15 Lesser-Known Pregnancy Symptoms

Experienced by Me, To Date

  1. Throwing up in mouth when standing up too fast
  2. Torrential, 1.5-hour-long nosebleeds
  3. Vaginal hemorrhaging (Seems like cause for alarm, no? Apparently totally fine in moderation, but you should get a couple of emergency transvaginal ultrasounds just to make sure it’s the totally fine kind of bleeding and not the kind where you’re all going to die.)
  4. Extra face snot, like having a months-long head cold, starting before you know you’re pregnant and ending apparently never
  5. Big-time snoring (related to above item)
  6. Inability to sleep on your back, on account of the snoring
  7. Inability to sleep on your side, on account of the hip pain
  8. Inability to sleep on your stomach, on account of the fetus
  9. Hairline acne
  10. Jawline acne
  11. Infinite coldness (which will apparently be followed by infinite warmness.
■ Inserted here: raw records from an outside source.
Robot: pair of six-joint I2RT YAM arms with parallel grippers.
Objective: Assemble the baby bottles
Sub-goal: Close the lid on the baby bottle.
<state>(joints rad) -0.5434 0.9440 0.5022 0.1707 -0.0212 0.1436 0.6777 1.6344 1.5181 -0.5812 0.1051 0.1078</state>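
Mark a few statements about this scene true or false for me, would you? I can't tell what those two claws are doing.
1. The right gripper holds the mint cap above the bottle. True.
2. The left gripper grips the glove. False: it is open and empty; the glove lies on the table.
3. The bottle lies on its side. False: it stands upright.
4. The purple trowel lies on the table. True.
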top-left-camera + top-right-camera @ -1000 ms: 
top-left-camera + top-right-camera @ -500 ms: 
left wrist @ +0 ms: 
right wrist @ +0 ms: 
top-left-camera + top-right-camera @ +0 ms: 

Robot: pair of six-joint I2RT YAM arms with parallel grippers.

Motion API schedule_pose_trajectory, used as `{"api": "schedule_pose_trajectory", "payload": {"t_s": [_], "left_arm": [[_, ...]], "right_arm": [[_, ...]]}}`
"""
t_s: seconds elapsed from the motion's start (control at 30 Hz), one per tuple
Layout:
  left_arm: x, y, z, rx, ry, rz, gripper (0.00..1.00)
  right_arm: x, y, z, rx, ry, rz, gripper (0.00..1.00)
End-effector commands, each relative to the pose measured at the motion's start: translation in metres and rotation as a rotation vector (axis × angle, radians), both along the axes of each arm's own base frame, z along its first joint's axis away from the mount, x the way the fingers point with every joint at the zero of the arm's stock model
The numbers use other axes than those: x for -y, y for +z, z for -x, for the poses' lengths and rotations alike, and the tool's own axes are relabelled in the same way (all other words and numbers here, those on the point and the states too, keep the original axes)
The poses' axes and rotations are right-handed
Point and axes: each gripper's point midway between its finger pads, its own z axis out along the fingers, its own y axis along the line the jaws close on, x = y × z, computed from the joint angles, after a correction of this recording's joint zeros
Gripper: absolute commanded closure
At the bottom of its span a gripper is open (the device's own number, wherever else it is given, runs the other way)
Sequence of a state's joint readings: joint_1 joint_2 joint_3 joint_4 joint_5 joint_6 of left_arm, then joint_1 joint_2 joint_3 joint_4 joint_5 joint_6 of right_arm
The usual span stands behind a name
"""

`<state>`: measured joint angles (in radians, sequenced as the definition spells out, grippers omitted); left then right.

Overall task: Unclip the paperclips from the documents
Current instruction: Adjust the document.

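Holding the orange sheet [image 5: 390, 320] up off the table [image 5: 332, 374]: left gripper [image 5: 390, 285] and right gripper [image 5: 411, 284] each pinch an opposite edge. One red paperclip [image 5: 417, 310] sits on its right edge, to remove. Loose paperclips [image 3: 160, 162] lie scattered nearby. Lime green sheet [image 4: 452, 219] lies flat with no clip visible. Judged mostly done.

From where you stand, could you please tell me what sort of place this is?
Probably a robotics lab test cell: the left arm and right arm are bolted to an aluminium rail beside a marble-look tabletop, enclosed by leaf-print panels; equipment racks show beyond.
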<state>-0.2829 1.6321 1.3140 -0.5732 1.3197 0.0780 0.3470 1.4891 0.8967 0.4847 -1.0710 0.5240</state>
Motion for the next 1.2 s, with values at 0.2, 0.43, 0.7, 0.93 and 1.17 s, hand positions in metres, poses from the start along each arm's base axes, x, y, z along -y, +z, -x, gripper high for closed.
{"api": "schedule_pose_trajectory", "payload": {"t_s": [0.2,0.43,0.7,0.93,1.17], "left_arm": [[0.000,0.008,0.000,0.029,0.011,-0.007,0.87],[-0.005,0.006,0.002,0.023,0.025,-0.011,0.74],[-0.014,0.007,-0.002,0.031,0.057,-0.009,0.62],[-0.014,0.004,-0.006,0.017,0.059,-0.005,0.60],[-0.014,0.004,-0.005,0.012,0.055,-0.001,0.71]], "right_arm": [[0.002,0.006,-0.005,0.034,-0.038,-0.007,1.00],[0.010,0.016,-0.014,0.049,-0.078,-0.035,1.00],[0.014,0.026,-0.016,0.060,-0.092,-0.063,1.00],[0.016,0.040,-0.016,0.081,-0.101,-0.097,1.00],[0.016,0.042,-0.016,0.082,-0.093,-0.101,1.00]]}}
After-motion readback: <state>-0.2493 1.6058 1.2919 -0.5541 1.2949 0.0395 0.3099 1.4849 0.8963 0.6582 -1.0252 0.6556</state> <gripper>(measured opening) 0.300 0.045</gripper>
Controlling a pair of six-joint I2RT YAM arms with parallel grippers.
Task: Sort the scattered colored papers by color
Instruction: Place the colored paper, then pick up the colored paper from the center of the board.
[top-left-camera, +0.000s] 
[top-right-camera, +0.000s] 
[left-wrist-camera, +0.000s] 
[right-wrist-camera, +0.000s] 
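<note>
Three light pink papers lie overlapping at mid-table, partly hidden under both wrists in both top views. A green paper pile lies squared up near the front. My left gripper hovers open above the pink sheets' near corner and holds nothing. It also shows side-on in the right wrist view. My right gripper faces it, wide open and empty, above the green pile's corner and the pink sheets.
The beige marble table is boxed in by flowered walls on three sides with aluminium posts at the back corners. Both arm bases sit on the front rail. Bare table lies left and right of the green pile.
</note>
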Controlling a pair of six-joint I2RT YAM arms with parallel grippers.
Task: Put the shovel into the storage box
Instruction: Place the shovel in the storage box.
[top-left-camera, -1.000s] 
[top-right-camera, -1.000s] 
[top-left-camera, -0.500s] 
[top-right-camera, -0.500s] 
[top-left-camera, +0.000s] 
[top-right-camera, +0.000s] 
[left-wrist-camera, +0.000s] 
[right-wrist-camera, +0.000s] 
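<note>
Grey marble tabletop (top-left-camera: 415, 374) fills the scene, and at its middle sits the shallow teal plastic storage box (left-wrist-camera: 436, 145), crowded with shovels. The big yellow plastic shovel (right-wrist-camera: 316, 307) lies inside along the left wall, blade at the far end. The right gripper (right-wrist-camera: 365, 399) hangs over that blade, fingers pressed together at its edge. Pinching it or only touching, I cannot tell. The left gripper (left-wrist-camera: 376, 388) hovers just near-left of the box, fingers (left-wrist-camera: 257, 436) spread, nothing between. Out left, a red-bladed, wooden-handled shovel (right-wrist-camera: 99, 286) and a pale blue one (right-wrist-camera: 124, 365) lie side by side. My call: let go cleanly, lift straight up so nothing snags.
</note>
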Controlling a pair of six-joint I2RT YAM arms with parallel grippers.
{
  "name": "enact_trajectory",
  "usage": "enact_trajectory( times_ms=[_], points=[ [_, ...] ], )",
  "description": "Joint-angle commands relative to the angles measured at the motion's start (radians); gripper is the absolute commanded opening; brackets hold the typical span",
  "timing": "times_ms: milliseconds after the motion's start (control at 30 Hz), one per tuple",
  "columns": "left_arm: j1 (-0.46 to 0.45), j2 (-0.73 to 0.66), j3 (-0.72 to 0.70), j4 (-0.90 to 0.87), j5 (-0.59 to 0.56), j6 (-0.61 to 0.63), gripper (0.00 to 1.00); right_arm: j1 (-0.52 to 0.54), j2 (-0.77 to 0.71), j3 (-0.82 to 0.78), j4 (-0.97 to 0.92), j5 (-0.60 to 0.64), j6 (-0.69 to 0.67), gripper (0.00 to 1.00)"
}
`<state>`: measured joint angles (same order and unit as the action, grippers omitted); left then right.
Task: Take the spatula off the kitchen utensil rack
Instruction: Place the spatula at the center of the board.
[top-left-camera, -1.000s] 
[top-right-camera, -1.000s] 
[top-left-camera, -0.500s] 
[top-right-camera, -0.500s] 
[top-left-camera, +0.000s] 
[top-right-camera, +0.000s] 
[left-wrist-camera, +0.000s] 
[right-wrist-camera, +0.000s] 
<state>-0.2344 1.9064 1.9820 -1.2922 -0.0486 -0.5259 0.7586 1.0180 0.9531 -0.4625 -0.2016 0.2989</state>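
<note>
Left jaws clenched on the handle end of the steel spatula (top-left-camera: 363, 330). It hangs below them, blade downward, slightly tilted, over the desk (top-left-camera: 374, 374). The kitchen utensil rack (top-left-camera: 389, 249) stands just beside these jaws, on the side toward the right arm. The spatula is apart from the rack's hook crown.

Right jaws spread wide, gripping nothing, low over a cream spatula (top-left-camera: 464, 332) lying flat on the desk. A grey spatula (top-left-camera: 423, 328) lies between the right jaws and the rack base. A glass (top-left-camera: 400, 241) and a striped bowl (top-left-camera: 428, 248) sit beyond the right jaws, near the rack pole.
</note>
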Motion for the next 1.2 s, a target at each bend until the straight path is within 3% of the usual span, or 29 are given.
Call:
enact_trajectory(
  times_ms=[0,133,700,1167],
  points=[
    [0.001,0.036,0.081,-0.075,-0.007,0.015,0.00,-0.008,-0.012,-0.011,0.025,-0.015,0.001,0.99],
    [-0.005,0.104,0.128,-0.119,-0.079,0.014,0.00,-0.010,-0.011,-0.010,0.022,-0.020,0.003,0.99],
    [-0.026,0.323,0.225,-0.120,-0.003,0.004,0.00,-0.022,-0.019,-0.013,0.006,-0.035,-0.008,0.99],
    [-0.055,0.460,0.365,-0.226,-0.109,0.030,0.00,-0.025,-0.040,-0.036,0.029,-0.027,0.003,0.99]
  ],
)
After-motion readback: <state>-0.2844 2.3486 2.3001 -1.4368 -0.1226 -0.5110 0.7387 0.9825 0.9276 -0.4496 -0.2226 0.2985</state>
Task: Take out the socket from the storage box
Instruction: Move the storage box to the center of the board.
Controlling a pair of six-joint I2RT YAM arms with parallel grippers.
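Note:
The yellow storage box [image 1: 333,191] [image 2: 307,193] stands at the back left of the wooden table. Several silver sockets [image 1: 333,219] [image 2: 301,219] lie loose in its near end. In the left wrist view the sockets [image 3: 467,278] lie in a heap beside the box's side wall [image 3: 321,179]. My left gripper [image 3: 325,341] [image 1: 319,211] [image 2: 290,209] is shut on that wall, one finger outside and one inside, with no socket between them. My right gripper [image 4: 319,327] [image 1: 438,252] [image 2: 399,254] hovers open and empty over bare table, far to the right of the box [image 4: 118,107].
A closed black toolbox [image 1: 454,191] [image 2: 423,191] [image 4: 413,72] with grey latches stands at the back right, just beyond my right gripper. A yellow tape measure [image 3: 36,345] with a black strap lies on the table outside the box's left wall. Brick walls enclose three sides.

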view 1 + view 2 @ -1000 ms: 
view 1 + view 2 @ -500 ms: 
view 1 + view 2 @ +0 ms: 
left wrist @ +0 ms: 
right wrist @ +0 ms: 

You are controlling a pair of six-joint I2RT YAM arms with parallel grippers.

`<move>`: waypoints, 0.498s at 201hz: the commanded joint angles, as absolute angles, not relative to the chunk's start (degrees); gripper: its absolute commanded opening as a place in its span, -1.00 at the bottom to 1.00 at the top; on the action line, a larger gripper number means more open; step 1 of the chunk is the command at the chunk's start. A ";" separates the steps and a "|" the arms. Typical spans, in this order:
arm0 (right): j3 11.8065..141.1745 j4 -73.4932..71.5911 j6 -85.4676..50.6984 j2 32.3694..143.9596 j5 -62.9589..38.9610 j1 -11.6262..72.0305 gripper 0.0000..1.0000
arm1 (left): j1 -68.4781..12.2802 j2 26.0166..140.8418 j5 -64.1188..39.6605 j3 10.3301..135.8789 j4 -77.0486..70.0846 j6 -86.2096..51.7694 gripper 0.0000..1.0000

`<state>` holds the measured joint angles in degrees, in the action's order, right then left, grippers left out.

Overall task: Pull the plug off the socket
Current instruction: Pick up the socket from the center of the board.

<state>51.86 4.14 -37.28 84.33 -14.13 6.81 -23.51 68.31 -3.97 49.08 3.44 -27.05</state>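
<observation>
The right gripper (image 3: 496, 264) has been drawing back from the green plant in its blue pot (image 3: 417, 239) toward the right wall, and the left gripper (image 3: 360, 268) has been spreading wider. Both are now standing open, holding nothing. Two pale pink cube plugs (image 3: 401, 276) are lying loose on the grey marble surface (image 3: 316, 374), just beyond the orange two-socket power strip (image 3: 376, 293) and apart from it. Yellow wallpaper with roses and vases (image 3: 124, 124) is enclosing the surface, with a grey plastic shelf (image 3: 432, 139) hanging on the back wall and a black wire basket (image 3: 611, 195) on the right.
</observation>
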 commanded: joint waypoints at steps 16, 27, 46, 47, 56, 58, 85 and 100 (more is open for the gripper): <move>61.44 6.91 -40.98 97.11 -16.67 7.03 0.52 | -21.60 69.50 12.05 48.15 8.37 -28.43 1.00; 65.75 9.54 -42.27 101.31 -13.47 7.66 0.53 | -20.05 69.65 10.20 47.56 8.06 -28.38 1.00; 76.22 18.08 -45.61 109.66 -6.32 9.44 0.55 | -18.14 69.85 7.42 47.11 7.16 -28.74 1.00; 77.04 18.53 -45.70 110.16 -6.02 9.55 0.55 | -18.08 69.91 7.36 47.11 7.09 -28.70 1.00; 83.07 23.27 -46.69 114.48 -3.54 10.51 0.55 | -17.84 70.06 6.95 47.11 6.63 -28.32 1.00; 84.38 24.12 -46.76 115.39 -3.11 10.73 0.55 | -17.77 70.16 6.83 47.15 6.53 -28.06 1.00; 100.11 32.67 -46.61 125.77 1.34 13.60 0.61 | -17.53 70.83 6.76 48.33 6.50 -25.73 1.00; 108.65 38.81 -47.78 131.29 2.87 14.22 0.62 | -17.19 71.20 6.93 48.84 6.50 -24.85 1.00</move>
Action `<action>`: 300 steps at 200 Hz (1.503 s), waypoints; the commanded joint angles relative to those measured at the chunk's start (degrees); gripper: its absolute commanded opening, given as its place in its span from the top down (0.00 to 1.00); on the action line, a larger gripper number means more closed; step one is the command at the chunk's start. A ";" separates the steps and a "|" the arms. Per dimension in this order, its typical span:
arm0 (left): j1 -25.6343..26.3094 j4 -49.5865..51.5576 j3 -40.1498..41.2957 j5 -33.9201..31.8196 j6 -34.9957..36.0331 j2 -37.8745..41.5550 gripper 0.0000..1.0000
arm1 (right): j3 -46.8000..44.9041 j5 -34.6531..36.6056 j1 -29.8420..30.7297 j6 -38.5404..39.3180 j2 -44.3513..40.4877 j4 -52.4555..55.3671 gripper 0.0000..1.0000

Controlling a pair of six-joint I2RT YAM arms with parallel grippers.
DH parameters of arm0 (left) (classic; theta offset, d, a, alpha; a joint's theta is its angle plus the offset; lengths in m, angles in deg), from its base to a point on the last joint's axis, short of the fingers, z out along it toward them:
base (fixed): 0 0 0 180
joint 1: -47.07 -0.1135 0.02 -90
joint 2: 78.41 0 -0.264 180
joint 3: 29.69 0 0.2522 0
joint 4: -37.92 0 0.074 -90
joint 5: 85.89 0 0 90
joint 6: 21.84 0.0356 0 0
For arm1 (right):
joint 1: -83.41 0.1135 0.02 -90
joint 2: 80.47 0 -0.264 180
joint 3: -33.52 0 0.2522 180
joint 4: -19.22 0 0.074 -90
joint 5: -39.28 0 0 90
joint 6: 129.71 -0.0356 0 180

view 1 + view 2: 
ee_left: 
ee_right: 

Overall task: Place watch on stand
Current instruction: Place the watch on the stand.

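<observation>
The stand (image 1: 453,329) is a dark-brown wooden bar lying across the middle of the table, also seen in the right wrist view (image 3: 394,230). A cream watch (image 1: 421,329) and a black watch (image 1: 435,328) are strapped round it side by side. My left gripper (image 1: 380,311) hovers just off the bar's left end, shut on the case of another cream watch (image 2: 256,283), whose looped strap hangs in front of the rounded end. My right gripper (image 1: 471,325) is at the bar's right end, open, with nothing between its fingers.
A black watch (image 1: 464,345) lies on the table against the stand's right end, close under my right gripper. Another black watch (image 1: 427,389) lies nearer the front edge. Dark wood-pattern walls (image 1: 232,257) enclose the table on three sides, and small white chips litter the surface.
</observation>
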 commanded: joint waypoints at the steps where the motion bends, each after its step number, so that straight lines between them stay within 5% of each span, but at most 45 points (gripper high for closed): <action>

I timed my pregnancy so that my cold flashes are in the dead of winter and my hot flashes will hit in July. Because I really want to feel alive.)
  12. Vertigo
  13. Headaches
  14. Body aches
  15. Inability to put up with previously tolerable levels of bullshit
"Vertigo" was the only of these symptoms that didn't seem like it would be gross to illustrate.

“Vertigo” was the only of these symptoms that didn’t seem like it would be gross to illustrate.